An unchanged copy of all the lines below is expected, and it should contain no pictures.

(Data)

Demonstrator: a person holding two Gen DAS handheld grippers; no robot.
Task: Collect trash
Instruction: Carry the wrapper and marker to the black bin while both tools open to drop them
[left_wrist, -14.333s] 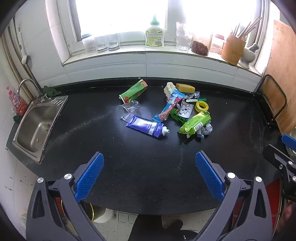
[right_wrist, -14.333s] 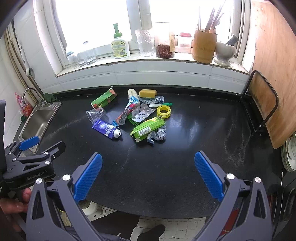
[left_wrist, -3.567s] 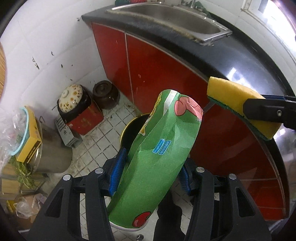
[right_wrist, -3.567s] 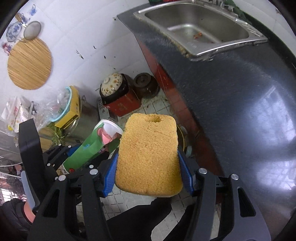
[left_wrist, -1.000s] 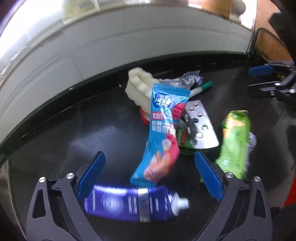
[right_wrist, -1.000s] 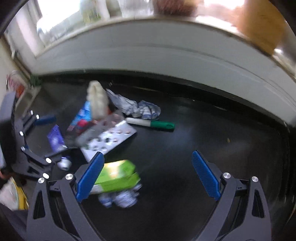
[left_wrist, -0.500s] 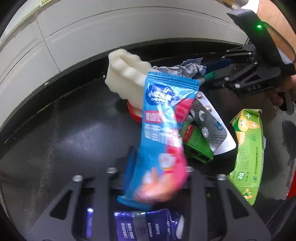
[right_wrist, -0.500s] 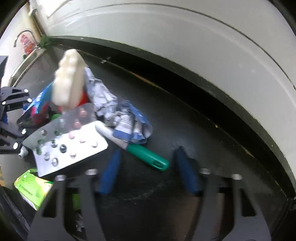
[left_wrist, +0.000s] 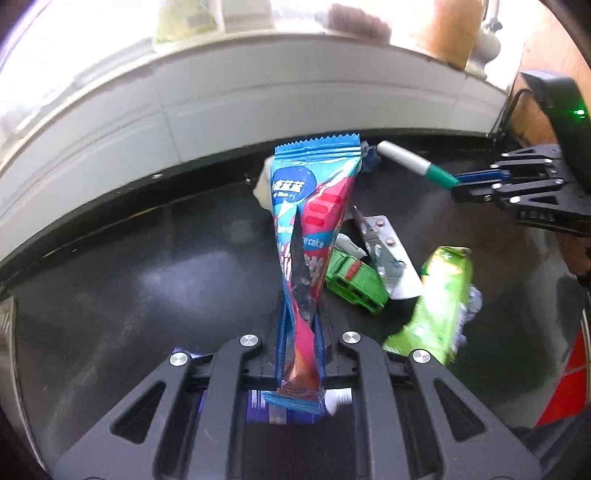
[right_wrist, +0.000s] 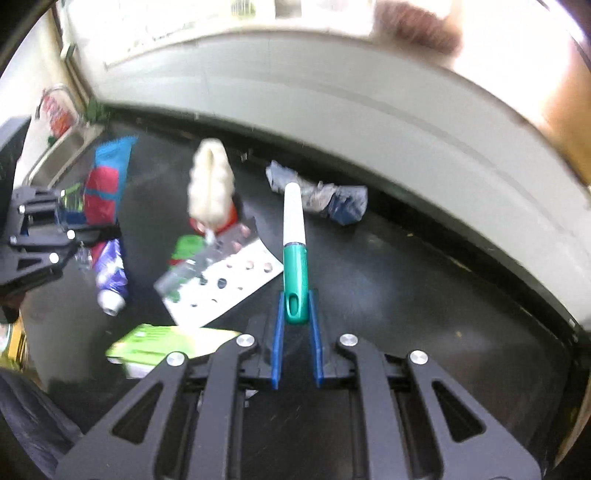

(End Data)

### Exercise result
Demonstrator: a person holding two Gen DAS handheld grippers; no robot.
Task: Collect trash
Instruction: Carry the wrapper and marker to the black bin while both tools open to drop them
[left_wrist, -14.333s] 
[right_wrist, -14.333s] 
[left_wrist, -3.567s] 
[right_wrist, -3.567s] 
[left_wrist, -1.000s] 
[right_wrist, -1.000s] 
[left_wrist, -0.500s] 
[right_wrist, -0.500s] 
[left_wrist, +0.000s] 
[right_wrist, +0.000s] 

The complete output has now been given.